• Registered Nurse - Case Manager

    Job Locations US-NV-Nellis AFB
    Posted Date 9 months ago(7/19/2018 8:26 PM)
    Job ID
    2018-2435
    # of Openings
    6
    Category
    Clinical
  • Overview

    ERP International is seeking a full time Registered Nurse, RN Case Manager in support of Mike O’Callaghan Federal Medical Center, Nellis Air Force Base, Las Vegas, NV.  Apply online today and discover more about this exceptional employment opportunity.  www.erpinternational.com

     

    Be the Best! Join our team of exceptional health care professionals across the nation. Come discover the immense job satisfaction and pride ERP Employees have in caring for our Military Members, their Families and Retired Military Veterans!

    * Excellent Compensation & Exceptional Comprehensive Benefits! 

    * Paid Vacation, Paid Sick Time, Plus 10 Paid Federal Holidays!

    * Medical/Dental/Vision and Health Savings Account available!

    * Company Paid STD, LTD and Life Insurance!

    * Matching 401K!

    * Annual CME Stipend! 

    * Malpractice Insurance Provided!

     

    About ERP International, LLC: ERP is a nationally respected provider of health, science, and technology solutions supporting clients in the government and commercial sectors. We provide comprehensive enterprise information technology, strategic sourcing, and management solutions to DoD and federal civilian agencies in 40 states. Founded in 2006, ERP is headquartered in Laurel, MD and maintains satellite offices in Montgomery, AL and San Antonio, TX - plus project locations nationwide.

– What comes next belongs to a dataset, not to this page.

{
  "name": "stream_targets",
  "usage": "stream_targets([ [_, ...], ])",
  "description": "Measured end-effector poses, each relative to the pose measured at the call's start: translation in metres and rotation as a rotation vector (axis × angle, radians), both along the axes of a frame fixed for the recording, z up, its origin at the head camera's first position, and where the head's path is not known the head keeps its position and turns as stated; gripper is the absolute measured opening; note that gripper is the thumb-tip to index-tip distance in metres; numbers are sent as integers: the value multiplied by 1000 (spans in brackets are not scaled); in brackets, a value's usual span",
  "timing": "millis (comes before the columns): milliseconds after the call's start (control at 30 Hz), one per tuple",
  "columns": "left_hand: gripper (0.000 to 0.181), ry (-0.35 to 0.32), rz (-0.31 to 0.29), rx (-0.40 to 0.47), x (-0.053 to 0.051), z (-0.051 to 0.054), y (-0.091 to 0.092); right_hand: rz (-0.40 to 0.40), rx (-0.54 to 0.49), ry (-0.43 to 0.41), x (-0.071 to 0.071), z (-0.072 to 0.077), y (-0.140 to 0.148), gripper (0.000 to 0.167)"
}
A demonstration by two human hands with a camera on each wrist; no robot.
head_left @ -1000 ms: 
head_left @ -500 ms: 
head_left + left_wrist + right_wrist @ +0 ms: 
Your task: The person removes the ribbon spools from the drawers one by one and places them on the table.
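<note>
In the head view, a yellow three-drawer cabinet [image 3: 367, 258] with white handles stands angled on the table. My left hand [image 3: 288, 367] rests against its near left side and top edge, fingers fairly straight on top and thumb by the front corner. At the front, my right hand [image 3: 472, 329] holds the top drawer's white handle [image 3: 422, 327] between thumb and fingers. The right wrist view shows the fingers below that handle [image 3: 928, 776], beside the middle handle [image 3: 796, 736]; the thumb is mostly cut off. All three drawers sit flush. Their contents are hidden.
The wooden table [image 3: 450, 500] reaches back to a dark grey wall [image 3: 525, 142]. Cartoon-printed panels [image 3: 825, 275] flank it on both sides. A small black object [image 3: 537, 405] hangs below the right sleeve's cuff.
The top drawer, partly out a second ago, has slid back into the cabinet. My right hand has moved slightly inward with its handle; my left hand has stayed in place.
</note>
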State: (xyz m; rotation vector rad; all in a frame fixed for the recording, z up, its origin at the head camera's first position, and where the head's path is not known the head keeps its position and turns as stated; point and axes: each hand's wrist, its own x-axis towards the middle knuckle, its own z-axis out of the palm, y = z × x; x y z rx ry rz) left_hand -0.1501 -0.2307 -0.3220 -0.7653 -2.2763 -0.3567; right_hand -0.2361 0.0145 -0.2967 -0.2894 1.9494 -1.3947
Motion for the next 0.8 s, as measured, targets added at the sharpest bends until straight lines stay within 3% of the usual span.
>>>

ERP is an Equal Opportunity Employer - Disability and Veteran.

    Responsibilities

    Work Schedule:
    * Duty Hours: Work schedule shall be between the hours of 0730 - 1630 Monday-Friday, to include a one-hour uncompensated meal break as determined by the clinical department.

     

    Job Specific Details and Tasks: The duties include, but are not limited to the following:
    • Must have the knowledge and skills to effectively apply the following core case management functions: a) Assessment: Identification of patients for case management; comprehensive collection of patient information and medical status; and continued evaluation of an established plan of care; b) Planning: Collaboration with the patient, family/caregiver, primary provider and other members of the health care team for developing an effective plan of care; c) Facilitation: Care coordination and communication among all involved parties; d) Advocacy: Support for the patient and family/caregivers to ensure identified education and appropriate, timely care is received.
    • Must have knowledge of medical privacy and confidentiality (Health Insurance Portability and Accountability Act [HIPAA]), and accreditation standards of Accreditation Association for Ambulatory Health Care (AAAHC), The Joint Commission (TJC), and Clinical Practice Guidelines (CPGs).
    • Must have a working knowledge of computer applications/software to include Microsoft Office programs (Outlook, Excel, PowerPoint, Publisher and Access, Skype), and internet familiarity is required.
    • Must have a working knowledge of Ambulatory Procedure Grouping (APGs), Diagnostic Related Grouping (DRGs), International Classification of Diseases-Current Version (ICD), and Current Procedural Terminology-Current Version (CPT) coding; and McKesson (InterQual) and/or Milliman Care Guidelines
    • Must have experience in Patient Advocacy, Patient Privacy, and Customer Relations.
    • Must be able to perform prospective, concurrent, and retrospective reviews to justify medical necessity for requested medical care and to aid in collection and recovery from multiple insurance carriers
    • Must be skillful and tactful in communicating with people who may be physically or mentally ill, uncooperative, fearful, emotionally distraught, and occasionally dangerous.
    • Must be able to collect clinical data from inpatient and outpatient sources; provide documentation for appeals or grievance resolution; apply critical thinking skills and expertise in resolving complicated healthcare, social, interpersonal and financial patient situations; apply problem-solving techniques to articulate medical requirements to patients, families/care givers, medical and non-medical staff in a professional and courteous way
    • Must possess organization, problem-solving and communication skills to articulate medical requirements to patients, families/care givers, medical and non-medical staff in a professional and courteous way.

    Qualifications

    Minimum Qualifications:
    * Education: Bachelor’s Degree in Nursing (BSN). 
    * Experience: Minimum 3 years of active nursing practice, of which at least 2 years must be recent in Case Management.
    * Licensure: Possess current unrestricted license to practice as a Registered Nurse in one of the fifty states, the District of Columbia, the Commonwealth of Puerto Rico, Guam, or the U.S. Virgin Islands.
    * Clinical Certification: Possess Certification or Certification Eligible as a Case Manager by CCM or ANCC.
    * Life Support Certification: Possess and maintain a current American Heart Association BLS Healthcare Provider certification.
    * Security: Must possess ability to pass a Government background check/security clearance.